- TASK PROMPT: Output exactly the lines that run from the line with "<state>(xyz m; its" to the end of the material, both ends included, and no other lines.

RAW DATA START

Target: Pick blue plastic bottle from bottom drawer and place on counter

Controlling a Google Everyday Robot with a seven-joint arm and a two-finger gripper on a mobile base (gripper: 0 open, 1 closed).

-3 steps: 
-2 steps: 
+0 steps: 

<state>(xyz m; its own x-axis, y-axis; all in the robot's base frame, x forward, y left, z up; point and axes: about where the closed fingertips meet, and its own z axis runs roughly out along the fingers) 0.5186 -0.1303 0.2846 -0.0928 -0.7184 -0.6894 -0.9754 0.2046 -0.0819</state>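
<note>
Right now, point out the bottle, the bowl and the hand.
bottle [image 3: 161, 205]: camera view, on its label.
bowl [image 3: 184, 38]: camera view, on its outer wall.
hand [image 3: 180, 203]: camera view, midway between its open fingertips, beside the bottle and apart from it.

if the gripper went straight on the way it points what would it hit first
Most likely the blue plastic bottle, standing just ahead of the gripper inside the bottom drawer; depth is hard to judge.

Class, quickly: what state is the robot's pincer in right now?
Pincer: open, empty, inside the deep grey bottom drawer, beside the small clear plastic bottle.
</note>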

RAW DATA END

- ANSWER TO THIS TASK:
<state>(xyz m; its own x-axis, y-axis; all in the robot's base frame, x forward, y left, z up; point and axes: about where the closed fingertips meet, and its own z axis runs roughly out along the fingers) 0.5186 -0.1303 0.2846 -0.0928 -0.7184 -0.6894 -0.9754 0.2046 -0.0819</state>
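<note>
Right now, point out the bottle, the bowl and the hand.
bottle [image 3: 161, 205]: camera view, on its label.
bowl [image 3: 184, 38]: camera view, on its outer wall.
hand [image 3: 180, 203]: camera view, midway between its open fingertips, beside the bottle and apart from it.

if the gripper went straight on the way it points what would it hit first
Most likely the blue plastic bottle, standing just ahead of the gripper inside the bottom drawer; depth is hard to judge.

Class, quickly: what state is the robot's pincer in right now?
Pincer: open, empty, inside the deep grey bottom drawer, beside the small clear plastic bottle.
</note>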

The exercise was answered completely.